Zusätzlich zum Sport und dem Familienleben hat Brendel jüngst noch ein Start-up für gesunde Fertigmahlzeiten gegründet. Die Idee entstand, als er seine eigene Ernährung hinterfragte und verbessern wollte – auch ohne die bei Sportler*innen so verbreiteten Nahrungsergänzungsmittel. 2021, mitten in der Corona-Pandemie, kamen in Zusammenarbeit mit einem Koch und einer Supermarktkette die ersten Produkte auf den Markt. „Wir sind gut gestartet, aber der anstrengende Teil kommt erst noch“, erzählt der Potsdamer über die Marke „Brendels“.

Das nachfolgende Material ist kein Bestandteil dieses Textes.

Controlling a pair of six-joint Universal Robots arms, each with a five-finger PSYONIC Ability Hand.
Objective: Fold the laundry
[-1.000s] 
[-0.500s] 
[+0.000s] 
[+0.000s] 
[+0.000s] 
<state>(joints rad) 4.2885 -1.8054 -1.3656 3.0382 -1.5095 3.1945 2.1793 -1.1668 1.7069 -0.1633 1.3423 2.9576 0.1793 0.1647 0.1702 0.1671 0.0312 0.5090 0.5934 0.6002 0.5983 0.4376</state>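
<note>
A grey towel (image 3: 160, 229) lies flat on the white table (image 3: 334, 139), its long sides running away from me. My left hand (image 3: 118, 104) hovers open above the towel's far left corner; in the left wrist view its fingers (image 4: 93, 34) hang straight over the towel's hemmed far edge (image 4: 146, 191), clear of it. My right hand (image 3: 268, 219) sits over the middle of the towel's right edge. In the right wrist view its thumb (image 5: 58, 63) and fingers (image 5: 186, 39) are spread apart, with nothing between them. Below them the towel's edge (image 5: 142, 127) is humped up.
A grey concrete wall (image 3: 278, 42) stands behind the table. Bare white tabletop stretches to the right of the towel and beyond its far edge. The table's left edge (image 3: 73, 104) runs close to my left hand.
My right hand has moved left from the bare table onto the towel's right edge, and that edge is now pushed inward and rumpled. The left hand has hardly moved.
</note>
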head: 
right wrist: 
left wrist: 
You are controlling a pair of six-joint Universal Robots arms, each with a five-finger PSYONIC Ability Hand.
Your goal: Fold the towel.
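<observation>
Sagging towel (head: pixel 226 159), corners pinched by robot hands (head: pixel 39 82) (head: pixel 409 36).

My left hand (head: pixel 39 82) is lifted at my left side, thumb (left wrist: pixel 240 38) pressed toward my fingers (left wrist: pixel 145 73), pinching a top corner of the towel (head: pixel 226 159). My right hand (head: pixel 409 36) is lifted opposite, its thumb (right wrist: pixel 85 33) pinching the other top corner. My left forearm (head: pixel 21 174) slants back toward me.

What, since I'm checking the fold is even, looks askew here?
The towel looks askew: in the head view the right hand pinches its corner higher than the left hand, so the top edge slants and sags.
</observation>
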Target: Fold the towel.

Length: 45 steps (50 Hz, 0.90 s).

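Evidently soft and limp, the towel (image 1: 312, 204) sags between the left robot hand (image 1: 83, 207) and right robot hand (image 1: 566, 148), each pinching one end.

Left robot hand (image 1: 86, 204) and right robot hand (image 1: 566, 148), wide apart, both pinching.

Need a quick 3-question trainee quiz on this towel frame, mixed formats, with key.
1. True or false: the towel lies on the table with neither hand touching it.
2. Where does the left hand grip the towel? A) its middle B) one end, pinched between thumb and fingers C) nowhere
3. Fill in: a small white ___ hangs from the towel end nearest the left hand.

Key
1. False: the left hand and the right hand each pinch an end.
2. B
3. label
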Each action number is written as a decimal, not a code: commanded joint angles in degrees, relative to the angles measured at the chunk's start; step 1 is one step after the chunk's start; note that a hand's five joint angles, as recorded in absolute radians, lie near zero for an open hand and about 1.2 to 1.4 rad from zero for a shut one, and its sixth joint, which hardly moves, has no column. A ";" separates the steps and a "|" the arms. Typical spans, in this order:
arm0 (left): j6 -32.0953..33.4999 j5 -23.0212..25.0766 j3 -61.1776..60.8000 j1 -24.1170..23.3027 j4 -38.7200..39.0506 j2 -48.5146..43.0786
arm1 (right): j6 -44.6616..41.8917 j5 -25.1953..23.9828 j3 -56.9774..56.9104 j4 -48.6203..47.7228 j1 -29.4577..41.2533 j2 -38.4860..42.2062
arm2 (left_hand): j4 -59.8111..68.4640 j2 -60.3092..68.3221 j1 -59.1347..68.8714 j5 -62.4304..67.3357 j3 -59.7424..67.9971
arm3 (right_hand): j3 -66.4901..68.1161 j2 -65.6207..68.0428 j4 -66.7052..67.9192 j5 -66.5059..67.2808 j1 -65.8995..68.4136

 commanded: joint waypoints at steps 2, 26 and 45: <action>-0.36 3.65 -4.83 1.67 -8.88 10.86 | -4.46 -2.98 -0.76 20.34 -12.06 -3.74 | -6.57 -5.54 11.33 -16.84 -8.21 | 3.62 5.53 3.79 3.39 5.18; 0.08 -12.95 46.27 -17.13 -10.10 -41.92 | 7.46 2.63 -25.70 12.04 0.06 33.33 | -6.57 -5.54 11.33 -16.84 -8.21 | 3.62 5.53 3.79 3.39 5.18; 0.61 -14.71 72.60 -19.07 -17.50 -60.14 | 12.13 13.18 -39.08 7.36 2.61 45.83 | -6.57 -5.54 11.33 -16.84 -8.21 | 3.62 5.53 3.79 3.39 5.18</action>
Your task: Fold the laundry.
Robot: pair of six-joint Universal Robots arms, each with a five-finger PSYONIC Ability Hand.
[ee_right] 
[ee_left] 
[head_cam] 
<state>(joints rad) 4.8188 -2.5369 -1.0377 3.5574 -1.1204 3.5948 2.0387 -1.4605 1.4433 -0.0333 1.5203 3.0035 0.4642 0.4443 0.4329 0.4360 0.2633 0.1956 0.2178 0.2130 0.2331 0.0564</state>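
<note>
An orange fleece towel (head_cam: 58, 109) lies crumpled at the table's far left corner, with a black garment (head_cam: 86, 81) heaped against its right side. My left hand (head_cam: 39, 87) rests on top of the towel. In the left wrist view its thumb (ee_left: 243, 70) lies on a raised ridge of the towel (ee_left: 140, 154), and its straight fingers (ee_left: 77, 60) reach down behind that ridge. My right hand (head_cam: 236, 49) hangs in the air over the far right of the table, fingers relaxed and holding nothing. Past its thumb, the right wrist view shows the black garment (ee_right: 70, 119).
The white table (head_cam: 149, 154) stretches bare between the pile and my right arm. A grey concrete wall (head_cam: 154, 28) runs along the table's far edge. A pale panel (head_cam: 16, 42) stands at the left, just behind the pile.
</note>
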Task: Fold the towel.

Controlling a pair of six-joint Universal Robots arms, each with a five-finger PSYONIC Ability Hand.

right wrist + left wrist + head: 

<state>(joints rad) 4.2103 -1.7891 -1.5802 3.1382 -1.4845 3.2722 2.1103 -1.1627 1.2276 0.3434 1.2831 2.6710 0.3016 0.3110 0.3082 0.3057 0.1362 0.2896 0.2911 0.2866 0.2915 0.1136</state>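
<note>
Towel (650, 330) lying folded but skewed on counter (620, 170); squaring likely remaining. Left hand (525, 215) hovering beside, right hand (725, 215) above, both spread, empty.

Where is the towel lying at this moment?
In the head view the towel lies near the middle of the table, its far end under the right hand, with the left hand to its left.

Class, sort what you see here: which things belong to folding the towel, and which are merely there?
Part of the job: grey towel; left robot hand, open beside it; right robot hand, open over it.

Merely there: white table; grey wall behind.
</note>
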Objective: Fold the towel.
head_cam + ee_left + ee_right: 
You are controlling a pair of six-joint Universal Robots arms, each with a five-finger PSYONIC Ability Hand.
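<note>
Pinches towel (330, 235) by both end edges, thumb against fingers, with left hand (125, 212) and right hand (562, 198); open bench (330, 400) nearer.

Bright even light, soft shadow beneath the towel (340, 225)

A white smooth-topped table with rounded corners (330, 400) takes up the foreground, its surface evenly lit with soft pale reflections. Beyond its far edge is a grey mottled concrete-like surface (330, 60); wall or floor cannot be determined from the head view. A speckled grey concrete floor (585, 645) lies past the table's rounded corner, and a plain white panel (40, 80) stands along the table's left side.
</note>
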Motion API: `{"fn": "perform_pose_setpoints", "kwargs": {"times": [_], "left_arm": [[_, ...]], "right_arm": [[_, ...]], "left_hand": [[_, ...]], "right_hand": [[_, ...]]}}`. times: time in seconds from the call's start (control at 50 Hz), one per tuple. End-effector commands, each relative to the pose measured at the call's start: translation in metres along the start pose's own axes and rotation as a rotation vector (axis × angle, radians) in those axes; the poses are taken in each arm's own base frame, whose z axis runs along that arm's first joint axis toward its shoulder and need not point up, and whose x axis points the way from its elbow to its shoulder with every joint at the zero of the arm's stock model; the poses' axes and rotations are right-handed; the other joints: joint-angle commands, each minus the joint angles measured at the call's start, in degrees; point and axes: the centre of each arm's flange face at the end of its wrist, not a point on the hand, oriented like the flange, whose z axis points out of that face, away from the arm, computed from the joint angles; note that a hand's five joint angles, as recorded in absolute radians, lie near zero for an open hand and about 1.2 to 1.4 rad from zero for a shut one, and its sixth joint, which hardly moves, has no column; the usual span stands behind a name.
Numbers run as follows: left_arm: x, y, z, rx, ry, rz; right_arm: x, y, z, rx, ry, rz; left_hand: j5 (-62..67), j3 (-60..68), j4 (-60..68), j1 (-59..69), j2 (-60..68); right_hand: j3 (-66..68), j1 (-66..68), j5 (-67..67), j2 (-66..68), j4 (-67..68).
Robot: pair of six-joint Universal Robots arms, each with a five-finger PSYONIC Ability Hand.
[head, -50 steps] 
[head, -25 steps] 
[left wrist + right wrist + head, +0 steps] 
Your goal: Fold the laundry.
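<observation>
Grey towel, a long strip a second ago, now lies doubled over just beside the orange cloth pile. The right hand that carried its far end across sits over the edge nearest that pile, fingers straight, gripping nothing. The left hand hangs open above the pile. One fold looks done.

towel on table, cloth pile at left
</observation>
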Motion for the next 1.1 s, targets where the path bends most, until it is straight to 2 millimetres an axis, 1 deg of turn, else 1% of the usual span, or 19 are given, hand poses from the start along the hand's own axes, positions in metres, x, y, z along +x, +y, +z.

Vorbereitung für die Olympischen Spiele 2024 in Paris
Zudem geht es bald wieder mehr aufs Wasser: Im Frühling beginnt die Kanusaison, und schon in diesem Herbst startet der Potsdamer mit der Vorbereitung auf die Olympischen Spiele in Paris 2024. Die möchte er noch mitnehmen, eine Medaille nach Hause bringen und danach seine Profikarriere beenden. „Dann wird es Zeit, den Jüngeren das Feld zu überlassen“, sagt der Kanute. Bis dahin wird aber noch eine Menge Wasser die Havel hinunterfließen.